The lower tantien is the only place in your body where all energy channels related to physical energy connect. When your chi smoothly and cleanly arrives at the lower tantien, you can feel it and you know it.

To stabilize your chi, visualize the energy that’s floating around your body as drops of water.

“Its main aim is to nurture qi and develop the body, and is unconnected with fighting . . . I was formerly of weak constitution and always taking medicine, but after engaging in this practice for only a year, it was as if my sickness had disappeared. I now benefit from continued good health and deeply believe that the ancient worthies do not deceive us.” – Lu Zibin, Forward to The Xingyi Boxing Manual, [1923]

As the chi circulates around your body, each time it makes a rotation, make sure at least some little bit of it stores in your lower tantien. Every time you practice you are building reserves of chi in your body.

Health and Strength in Your 80’s

My main teacher, Taoist Lineage Master Liu Hung Chieh, ALWAYS did the five elements of Hsing-I before doing Tai Chi or Bagua, and he was a master of all three.

He would also hold Santi for some period of time FIRST. He would make sure they were integrated into his movement and only then would he move onto other forms. Hsing-i built and nurtured the chi in his system, so he remained both healthy and strong.

Why did he do this?

He did it to start-up his internal system. It is like starting up the hard-drive of your computer.

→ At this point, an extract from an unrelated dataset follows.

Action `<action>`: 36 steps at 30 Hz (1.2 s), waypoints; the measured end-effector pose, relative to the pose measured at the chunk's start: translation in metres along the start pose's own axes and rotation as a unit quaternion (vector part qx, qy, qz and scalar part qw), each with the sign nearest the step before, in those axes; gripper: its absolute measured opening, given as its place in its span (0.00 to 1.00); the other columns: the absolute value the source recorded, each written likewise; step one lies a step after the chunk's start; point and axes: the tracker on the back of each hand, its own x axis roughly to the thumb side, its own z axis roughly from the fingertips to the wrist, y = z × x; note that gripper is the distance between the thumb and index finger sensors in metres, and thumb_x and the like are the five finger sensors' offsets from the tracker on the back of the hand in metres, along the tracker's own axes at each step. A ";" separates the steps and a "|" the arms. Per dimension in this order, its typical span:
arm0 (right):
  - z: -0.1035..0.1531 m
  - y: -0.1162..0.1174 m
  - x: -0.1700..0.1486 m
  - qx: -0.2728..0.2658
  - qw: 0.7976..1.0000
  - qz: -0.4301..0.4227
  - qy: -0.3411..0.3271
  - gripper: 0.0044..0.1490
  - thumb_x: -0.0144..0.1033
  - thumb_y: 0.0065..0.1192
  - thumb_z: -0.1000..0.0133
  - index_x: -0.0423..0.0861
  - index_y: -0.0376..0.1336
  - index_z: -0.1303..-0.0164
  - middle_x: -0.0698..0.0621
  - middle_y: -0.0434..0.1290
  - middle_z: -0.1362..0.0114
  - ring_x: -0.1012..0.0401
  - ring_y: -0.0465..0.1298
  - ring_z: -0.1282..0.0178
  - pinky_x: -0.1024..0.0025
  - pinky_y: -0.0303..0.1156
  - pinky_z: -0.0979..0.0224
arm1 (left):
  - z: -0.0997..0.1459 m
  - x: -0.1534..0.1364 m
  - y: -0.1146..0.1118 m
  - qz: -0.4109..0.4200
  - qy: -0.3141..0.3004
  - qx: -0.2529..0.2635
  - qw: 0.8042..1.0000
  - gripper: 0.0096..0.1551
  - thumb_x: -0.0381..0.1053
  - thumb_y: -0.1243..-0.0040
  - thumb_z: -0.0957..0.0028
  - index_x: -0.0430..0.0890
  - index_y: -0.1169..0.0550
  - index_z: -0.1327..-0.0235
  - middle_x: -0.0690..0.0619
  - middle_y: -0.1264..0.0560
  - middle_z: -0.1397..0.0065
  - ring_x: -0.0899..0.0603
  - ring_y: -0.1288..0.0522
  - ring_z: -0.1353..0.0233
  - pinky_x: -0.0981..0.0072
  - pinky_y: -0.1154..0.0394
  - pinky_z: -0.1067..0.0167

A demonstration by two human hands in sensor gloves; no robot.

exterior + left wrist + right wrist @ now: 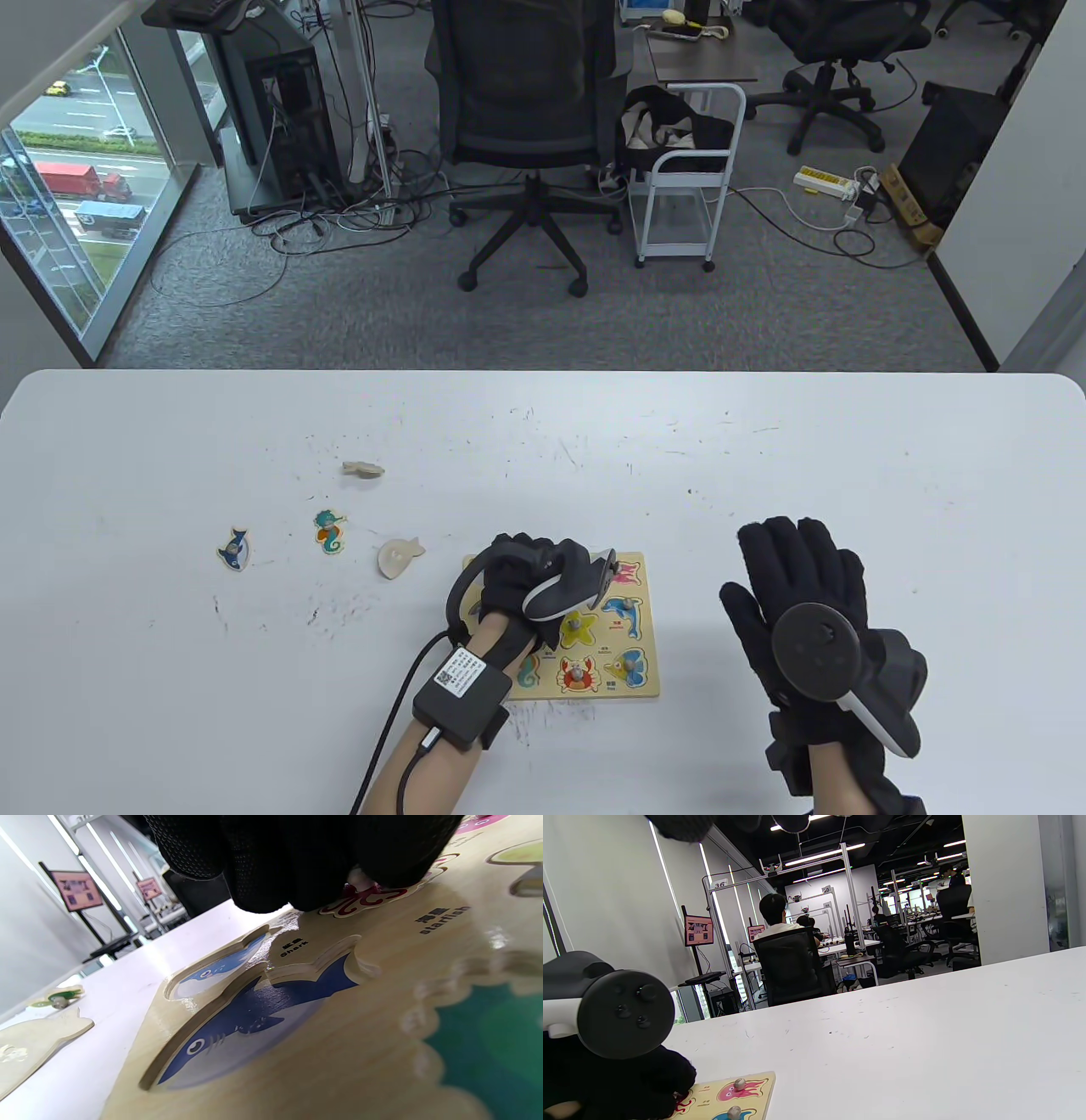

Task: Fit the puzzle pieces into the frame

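The wooden puzzle frame (638, 671) lies near the table's front edge, with a starfish (579, 629), a crab (577, 673) and fish pieces seated in it. My left hand (519, 567) is curled over the frame's left part. In the left wrist view its fingers (297, 866) pinch the peg of a red octopus piece (373, 896), which sits low on the board. Beside it the shark recess (237, 1027) shows empty. My right hand (797, 577) lies flat with its fingers spread, right of the frame, holding nothing.
Loose pieces lie to the left of the frame: a blue shark (233, 548), a seahorse (329, 531) and two face-down wooden pieces (399, 558), (363, 469). A pink octopus piece (740, 1089) sits at the frame's far right corner. An office chair (526, 127) stands beyond the table.
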 end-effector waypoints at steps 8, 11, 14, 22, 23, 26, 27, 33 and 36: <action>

He did it to make the openings and closings in his system become very powerful so his chi power, his internal power from martial arts, would become very strong.

2 Comments

  1. Gino

    What internal martial art would you recommend for a 59 year old male in good health (no drugs or issues)? Having a background in Karate, Chinese kung fu: Shaolin Hung Fut, Wing Chun, and one year of Bagua (2018). Most experience is in Wing Chun (4 years). Xing Yi, Bagua or Tai Chi? I like Bagua but Xing Yi seems more simple (at least on the surface), and Tai Chi may be too long of a road to hoe at 59. I am not sure what path to take. Thank you, Gino

    Reply
    • Energy Arts Team

      With your martial background, hsingi then bagua are most likely the best place for you to start, initially, they have more in common with the external martial arts than Tai Chi.